In particular, you will write a second version of
sum-of-divisors.Using the techniques you learned in class,
you should do a theoretical analysis of each version to produce
predictions about how the time the computer takes to do a computation
changes with the size of the computation. Next, you will measure the
time the computer takes to do computations of varying sizes. (This is
known as empirical testing.) Then you can compare your theoretical
predictions with your empirical results. You will also write a
procedure that uses sum-of-divisors, and do similar analyses.
Extra deadline and groups
You should submit the procedure for Exercise 3.6,
sum-of-divisors, in class on Monday, March 3. We will then put
this lab project on hold for the week of March 3-7, working on other
topics instead. We will return to this lab project the following week.
However, because the test on March 6 covers chapter 3, and part 5 of
this lab project would provide you with extra practice on chapter 3
material, you may want to do that part at this point as well.
On Wednesday, March 5, you will choose
a partner from your lab section so as to work on the remaining portions of
the lab in groups of two (with perhaps one group of three, should that
prove necessary due to an odd number of students).
We warn you that working in a group of two does not mean that your
work load will be halved; in fact, some groups may find that the
amount of hassle will effectively increase the work. Our intention is
that you gain experience in working in teams, since teamwork is very
common in today's workplace. You should have a clear understanding of
each other's responsibilities, and be dependable and punctual in
carrying them out. Also, be sure that neither partner monopolizes the
work, but rather that you share it as equally as possible. Finally, we
strongly encourage you to set up a group meeting with a lab instructor
after your first or second day of working together in lab,
so that we can assess how the project is going and, if need be,
suggest strategies for more successfully working together.
Project Report
Note that each group is expected to turn in both a first draft and a
final draft of their report. The first draft will be peer-reviewed in
lab on March 20. It will also be graded by the lab instructor as if
it were the final draft, with clear indications of why we counted off
what we did, which you can use to improve your final report. Your
grade will be the grade you receive for your final report. Note also
that the lateness policy described in the course description applies
to the final report; in particular, no late first drafts will be
accepted, since we are giving you this as an opportunity for improving
your final report and they need to be corrected rapidly.
As we said in the first project, we will assign a specific audience
for each project report. This report might be called
scientific in nature, since the emphasis should be less on
the writing of the procedures, and more on the theoretical and
empirical analysis that you do of those procedures. When you write
the project report, you may assume that your audience is generally
knowledgeable about computer science and Scheme, but not about what
you did.
After a short description the procedures you wrote (including full
copies of those procedures and a brief description of how you tested
that they were accurate), your lab report should concentrate on
answering the central questions for this project.
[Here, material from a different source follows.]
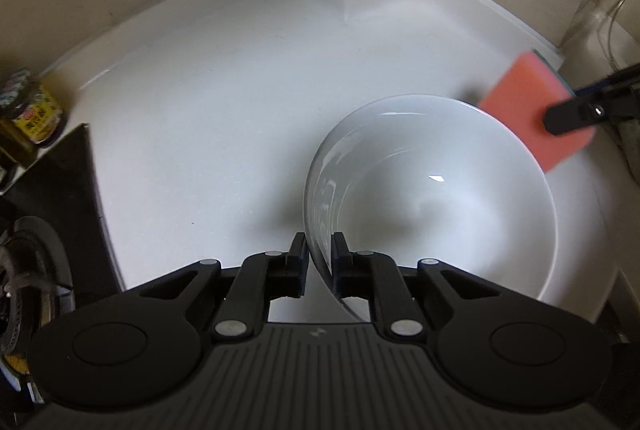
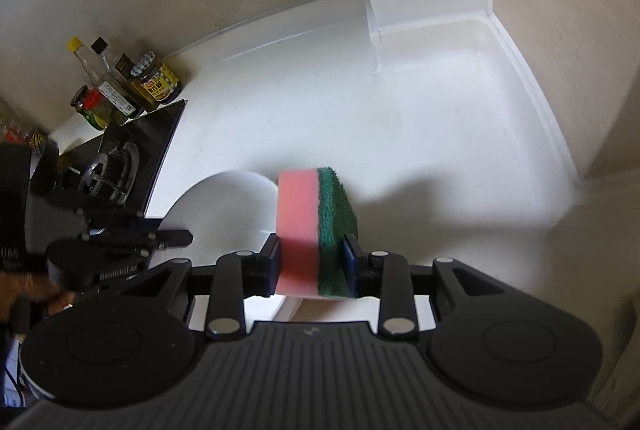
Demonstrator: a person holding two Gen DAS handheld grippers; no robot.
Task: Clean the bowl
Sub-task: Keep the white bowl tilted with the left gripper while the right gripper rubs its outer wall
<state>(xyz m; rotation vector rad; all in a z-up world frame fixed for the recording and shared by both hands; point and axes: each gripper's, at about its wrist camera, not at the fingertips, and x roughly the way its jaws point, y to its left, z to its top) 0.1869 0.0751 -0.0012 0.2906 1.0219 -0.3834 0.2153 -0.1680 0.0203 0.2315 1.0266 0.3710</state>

In this case, you
have two sets of procedures. In each set, there are two procedures
which produce the same result when given the same data. Your job is to
compare the amount of time the computer takes to run the procedures,
using both theoretical analyses and empirical results.
In writing this report, you will want to include not only the
procedures you used and the measurements you made, but a clear
analysis of the asymptotic orders of growth (in big
Theta-notation) for each of the two methods of doing each of
the two computations. In particular, for each method, you will need to
- (Theoretical results) Explain the order of growth for each method
by looking at the procedures themselves.
- (Experimental results) Clearly present time measurements for how
long each procedure takes as a function of n.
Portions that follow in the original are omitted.